I think the body ought to be treated with respect and with the expectation that it will rise again. I don't believe cremation is appropriate.


----------



## Timothy William (Apr 14, 2008)

I can't think of any good reason against either organ donation or organ use in medical research. Whether we are cremated, or decompose naturally (ie. are consumed by microbes eating our flesh) or are cut up in a science lab, from dust we came and, one way or another, to dust we will return. I don't think any of these will have any effect on the immortal soul of the departed.


----------



## Reformed Covenanter (Apr 14, 2008)

Semper Fidelis said:


> Yes. I believe it is consistent with what the 6th Commandment positively enjoins.
> 
> I think the body ought to be treated with respect and with the expectation that it will rise again. I don't believe cremation is appropriate.

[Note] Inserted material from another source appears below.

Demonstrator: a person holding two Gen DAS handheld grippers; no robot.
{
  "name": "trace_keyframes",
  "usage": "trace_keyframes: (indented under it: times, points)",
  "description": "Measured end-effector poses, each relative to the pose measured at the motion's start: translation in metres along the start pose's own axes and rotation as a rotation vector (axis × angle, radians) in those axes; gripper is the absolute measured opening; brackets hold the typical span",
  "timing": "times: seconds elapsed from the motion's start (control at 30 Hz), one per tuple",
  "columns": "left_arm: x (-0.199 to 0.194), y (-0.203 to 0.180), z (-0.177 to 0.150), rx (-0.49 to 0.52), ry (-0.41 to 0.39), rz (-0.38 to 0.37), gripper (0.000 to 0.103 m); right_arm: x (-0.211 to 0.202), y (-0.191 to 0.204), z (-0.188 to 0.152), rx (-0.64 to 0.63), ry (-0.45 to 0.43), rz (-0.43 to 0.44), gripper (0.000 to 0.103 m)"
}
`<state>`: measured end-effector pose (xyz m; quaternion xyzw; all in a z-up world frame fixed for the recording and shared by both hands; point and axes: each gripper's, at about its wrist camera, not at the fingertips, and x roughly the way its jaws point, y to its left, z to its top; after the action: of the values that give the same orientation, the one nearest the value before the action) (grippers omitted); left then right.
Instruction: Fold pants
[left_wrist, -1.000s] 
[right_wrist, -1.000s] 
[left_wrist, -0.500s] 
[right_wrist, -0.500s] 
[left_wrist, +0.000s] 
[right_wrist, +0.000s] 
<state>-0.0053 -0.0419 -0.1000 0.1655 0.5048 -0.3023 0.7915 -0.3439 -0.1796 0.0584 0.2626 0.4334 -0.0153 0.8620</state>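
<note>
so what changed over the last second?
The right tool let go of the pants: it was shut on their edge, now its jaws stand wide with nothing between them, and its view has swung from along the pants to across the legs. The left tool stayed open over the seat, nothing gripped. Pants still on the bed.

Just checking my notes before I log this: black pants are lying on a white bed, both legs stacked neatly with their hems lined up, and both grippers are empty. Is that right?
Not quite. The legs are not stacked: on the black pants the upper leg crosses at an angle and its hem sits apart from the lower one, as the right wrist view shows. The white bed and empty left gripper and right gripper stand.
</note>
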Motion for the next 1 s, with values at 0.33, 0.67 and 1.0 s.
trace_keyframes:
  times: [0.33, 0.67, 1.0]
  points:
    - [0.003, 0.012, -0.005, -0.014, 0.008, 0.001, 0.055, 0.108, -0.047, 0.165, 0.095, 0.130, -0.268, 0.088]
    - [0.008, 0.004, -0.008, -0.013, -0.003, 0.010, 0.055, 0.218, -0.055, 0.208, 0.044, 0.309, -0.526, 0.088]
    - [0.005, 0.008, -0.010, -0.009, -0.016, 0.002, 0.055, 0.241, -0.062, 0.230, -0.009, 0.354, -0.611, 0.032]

That has been my response up until now, but is taking the organs of another person a "lawful means of preserving life"?


----------



## Reformed Covenanter (Apr 14, 2008)

Timothy William said:


> I can't think of any good reason against either organ donation or organ use in medical research. Whether we are cremated, or decompose naturally (ie. are consumed by microbes eating our flesh) or are cut up in a science lab, from dust we came and, one way or another, to dust we will return. I don't think any of these will have any effect on the immortal soul of the departed.



It won't affect their eternal state, but it does seem that all throughout the Bible the dead were to be buried, and the question is should we be taking organs out of their bodies to give to others?


----------



## Timothy William (Apr 14, 2008)

As to whether or not organs should be removed, my answer is an unequivocal "yes." The issue is of course not addressed directly in Scripture, but we do have very clear commands to care for the sick, and not to take anyone's life, whether actively or passively. When the only way or only efficient way to effect these is with the use of donated organs, I think we have a duty to use organ donation.


----------



## Reformed Covenanter (Apr 14, 2008)

Timothy William said:


> As to whether or not organs should be removed, my answer is an unequivocal "yes." The issue is of course not addressed directly in Scripture, but we do have very clear commands to care for the sick, and not to take anyone's life, whether actively or passively. When the only way or only efficient way to effect these is with the use of donated organs, I think we have a duty to use organ donation.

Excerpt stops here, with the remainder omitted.